Task goal
Transcribe the listing exactly, leaving out every picture.

[[ Data excerpt, beginning ]]

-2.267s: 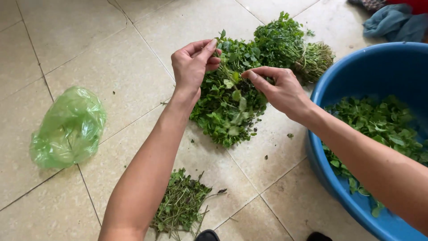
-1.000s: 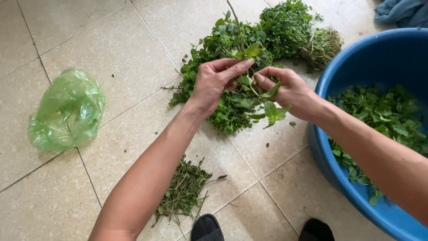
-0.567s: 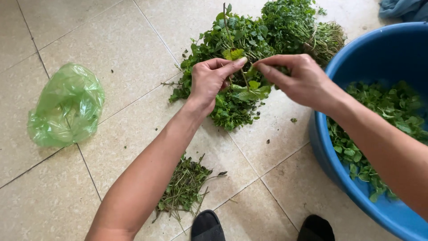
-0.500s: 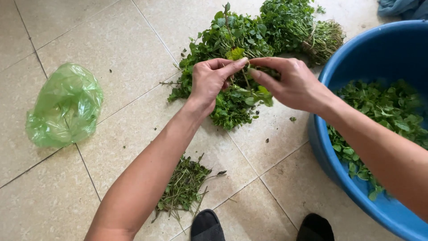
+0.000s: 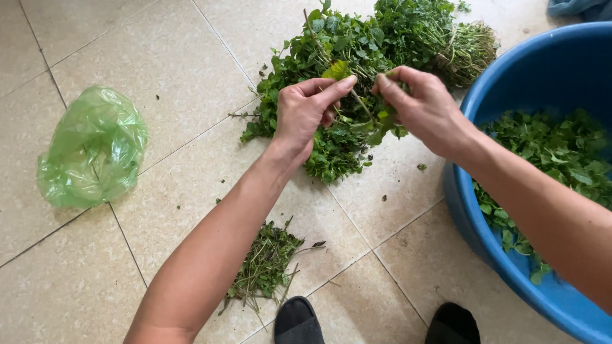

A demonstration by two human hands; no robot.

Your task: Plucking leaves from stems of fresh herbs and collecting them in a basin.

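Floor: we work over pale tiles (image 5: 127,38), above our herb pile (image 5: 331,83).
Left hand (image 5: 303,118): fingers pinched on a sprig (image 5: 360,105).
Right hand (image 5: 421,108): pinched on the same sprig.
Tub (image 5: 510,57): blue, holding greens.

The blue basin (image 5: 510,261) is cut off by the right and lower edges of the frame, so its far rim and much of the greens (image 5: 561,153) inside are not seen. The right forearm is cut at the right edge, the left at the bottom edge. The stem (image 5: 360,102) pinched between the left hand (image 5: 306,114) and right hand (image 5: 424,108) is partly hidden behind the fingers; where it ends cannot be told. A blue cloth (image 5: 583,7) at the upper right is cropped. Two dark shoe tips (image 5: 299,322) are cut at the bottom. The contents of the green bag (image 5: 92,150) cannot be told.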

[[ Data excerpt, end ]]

Answer space
-2.267s: 
-1.000s: 
-0.567s: 
-0.500s: 
+0.000s: 

A demonstration by two human hands; no robot.

Your task: Plucking leaves from stems of fresh herbs and collecting them in a basin.

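Floor: we work over pale tiles (image 5: 127,38), above our herb pile (image 5: 331,83).
Left hand (image 5: 303,118): fingers pinched on a sprig (image 5: 360,105).
Right hand (image 5: 421,108): pinched on the same sprig.
Tub (image 5: 510,57): blue, holding greens.

The blue basin (image 5: 510,261) is cut off by the right and lower edges of the frame, so its far rim and much of the greens (image 5: 561,153) inside are not seen. The right forearm is cut at the right edge, the left at the bottom edge. The stem (image 5: 360,102) pinched between the left hand (image 5: 306,114) and right hand (image 5: 424,108) is partly hidden behind the fingers; where it ends cannot be told. A blue cloth (image 5: 583,7) at the upper right is cropped. Two dark shoe tips (image 5: 299,322) are cut at the bottom. The contents of the green bag (image 5: 92,150) cannot be told.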

The answer given above is complete.